Lysis of Autologous Tumor Cells by Peripheral Blood Lymphocytes Treated with Interleukin 2 in Patients with Renal Cell Carcinoma

Abstract

Peripheral blood lymphocytes derived from patients with renal cell carcinoma were stimulated with interleukin 2 and tested in a 4-hour 51chromium-release cytotoxicity assay against autologous cultured tumor and myeloid K562 cells. Of 23 patients autologous tumor lysis of more than 0 per cent was observed in 20 (range 5.3 to 82.8 per cent) and more than 10 per cent lysis was noted in 16. Since no significant correlation between the degree of cytotoxicity and the pathological findings of tumor stage, grade, cell type or lymphocyte infiltration in the tumor was found, it was impossible to predict from the pathological findings which tumor could be lysed by peripheral blood lymphocytes treated with interleukin 2. Comparison of natural killer cell activity against K562 of freshly prepared peripheral blood lymphocytes to that of interleukin 2-treated lymphocytes revealed significant augmentation from 23.6 ± 9.7 to 65.2 ± 29.1 per cent.
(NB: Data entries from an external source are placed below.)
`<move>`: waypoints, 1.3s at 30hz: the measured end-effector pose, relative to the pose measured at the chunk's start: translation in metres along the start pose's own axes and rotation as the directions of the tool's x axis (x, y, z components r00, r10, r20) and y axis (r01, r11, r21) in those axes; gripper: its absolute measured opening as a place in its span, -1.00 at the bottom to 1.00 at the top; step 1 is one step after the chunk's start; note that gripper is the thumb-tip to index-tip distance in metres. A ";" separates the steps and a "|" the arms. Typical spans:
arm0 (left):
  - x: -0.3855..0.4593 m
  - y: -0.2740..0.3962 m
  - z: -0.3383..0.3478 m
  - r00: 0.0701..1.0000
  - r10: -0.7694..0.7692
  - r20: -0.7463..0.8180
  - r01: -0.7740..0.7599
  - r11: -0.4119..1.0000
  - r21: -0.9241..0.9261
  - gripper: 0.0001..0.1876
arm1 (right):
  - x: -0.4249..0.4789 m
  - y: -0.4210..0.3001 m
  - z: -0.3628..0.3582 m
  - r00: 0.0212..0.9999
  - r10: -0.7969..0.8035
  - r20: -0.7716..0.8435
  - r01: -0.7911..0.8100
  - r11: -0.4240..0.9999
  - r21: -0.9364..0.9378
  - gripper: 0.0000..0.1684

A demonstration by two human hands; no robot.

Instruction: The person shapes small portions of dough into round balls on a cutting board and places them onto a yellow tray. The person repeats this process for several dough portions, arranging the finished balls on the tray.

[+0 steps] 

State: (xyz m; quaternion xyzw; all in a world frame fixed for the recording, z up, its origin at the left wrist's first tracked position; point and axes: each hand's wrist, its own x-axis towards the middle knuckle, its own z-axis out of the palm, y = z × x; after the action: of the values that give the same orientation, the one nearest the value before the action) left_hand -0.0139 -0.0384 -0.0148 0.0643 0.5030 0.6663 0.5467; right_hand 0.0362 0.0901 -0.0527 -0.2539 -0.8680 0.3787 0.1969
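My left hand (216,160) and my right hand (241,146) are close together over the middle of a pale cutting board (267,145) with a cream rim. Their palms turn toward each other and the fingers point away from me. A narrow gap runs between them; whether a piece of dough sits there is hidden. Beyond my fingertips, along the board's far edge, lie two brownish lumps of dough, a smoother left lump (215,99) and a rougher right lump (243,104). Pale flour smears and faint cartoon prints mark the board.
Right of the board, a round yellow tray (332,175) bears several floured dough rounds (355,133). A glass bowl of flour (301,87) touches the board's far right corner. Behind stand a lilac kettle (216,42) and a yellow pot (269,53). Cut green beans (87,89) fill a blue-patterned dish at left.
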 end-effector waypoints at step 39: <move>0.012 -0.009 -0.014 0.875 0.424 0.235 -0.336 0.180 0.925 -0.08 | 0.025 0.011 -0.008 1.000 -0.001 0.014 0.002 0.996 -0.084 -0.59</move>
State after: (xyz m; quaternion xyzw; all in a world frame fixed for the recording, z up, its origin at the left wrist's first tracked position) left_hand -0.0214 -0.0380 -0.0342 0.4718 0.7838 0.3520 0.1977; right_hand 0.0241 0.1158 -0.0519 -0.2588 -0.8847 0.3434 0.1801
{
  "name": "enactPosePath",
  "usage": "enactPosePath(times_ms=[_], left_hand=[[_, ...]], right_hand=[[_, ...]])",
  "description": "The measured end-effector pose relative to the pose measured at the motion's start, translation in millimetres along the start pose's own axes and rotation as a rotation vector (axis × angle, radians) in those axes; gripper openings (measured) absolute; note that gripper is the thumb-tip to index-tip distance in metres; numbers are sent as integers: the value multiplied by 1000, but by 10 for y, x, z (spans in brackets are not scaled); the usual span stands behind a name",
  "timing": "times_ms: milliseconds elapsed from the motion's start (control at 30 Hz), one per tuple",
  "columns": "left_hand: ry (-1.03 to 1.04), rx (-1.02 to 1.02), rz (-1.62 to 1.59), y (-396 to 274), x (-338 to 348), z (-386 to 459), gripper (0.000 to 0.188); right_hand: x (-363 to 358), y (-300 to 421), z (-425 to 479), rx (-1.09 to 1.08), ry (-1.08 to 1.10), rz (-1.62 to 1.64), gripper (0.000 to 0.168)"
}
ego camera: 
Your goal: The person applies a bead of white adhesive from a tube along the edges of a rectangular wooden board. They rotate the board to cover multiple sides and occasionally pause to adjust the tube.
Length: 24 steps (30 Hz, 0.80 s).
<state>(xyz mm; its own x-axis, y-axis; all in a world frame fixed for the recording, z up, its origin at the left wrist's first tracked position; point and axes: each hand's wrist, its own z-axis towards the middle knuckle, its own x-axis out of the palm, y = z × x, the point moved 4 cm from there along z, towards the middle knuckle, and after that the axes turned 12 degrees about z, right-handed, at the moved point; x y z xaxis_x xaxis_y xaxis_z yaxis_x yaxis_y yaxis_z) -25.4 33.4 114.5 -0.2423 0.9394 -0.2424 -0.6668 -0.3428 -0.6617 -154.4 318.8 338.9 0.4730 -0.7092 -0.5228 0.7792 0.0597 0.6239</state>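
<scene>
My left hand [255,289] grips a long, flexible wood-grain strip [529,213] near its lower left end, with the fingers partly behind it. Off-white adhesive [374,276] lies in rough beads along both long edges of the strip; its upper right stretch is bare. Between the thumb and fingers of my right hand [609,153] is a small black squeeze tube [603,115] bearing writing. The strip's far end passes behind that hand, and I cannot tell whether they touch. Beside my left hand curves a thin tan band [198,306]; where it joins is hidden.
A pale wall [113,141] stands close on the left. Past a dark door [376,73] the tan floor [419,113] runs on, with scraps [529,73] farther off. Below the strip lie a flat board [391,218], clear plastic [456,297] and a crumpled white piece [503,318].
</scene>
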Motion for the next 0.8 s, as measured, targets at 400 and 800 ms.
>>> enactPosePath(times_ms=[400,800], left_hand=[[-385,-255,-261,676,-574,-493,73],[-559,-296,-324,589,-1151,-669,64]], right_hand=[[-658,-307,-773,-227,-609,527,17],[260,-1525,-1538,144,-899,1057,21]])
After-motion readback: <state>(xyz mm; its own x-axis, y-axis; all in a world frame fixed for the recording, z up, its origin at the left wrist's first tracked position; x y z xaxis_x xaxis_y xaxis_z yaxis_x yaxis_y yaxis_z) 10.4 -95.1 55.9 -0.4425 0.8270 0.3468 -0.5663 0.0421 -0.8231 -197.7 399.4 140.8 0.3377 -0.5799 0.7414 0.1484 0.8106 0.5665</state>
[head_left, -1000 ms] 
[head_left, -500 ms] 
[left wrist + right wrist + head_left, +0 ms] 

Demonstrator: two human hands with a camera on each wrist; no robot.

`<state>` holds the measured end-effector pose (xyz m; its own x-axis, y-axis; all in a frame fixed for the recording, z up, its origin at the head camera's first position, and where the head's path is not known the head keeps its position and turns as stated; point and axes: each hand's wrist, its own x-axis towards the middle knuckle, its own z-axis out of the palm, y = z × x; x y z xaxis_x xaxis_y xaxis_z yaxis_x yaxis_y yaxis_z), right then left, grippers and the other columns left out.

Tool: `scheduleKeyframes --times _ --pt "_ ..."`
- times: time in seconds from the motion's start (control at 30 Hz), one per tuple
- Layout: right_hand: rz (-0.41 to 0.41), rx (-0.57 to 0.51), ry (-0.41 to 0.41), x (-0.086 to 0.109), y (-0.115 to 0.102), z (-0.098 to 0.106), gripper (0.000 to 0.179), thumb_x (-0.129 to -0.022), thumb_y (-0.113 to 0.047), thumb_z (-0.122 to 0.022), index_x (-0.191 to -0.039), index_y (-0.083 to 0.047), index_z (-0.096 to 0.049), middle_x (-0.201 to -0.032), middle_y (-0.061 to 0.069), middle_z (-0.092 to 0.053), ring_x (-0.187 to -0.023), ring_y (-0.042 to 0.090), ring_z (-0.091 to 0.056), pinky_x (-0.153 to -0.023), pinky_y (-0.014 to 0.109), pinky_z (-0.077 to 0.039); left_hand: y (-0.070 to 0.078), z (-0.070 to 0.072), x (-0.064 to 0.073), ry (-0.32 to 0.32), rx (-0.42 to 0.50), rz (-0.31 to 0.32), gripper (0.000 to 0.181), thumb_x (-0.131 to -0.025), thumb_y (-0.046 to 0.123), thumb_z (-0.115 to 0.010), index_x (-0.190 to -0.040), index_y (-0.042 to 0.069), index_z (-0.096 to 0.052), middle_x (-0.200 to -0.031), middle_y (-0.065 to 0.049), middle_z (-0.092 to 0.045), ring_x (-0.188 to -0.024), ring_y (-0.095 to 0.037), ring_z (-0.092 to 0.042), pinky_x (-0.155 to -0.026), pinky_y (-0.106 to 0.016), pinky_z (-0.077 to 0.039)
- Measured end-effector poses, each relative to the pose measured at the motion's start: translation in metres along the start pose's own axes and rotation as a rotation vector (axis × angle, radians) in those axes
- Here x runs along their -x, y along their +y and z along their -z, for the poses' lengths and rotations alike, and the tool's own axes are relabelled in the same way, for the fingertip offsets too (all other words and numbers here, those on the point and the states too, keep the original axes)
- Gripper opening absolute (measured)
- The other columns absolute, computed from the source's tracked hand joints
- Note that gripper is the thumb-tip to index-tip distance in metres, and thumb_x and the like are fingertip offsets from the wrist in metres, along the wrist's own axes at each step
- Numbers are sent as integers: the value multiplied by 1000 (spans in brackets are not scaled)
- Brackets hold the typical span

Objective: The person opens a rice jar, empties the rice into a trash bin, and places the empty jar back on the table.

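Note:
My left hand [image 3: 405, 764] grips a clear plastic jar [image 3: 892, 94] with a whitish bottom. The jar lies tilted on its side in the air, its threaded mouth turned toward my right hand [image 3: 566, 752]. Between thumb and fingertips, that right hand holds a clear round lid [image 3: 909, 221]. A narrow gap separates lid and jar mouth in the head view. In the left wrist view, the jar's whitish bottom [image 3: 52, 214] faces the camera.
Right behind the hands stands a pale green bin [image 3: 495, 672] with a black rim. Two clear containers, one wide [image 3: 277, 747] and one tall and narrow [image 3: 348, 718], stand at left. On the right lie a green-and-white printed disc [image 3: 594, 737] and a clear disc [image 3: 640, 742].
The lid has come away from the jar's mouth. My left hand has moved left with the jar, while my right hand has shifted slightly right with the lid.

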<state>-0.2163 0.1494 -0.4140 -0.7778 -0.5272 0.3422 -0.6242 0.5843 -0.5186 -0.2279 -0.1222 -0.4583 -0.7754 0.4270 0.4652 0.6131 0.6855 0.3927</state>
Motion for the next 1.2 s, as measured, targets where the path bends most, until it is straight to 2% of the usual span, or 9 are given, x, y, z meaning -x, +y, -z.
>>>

From the kinetics study the lysis of autologous tumor cells was detectable on day 2 of interleukin 2 exposure and the peak activity was observed on day 5. A similar trend was noted in regard to K562 cell lysis. Measurements of peripheral blood lymphocyte subsets with monoclonal antibodies and argon ion laser flow cytometry resulted in a significant decrease of cells positive for OKT 4 (helper/inducer) and a significant increase of cells positive for OKT 8 (suppressor/cytotoxic) and Leu 7 (natural killer) by interleukin 2 treatment. A cold target cell inhibition test was performed in 2 patients with unlabeled autologous tumor and K562 cells as cold inhibitors. In 1 patient unlabeled K562 completely inhibited the tumor lysis but in 1 complete inhibition by autologous tumor and incomplete blockade by K562 were found. From this observation we concluded that peripheral blood lymphocytes treated with interleukin 2 lysed not only autologous tumor cells but also K562.Our results demonstrate that adoptive immunotherapy with peripheral blood lymphocytes activated by interleukin 2 in patients with renal cell carcinoma could be appropriate as a therapeutic procedure.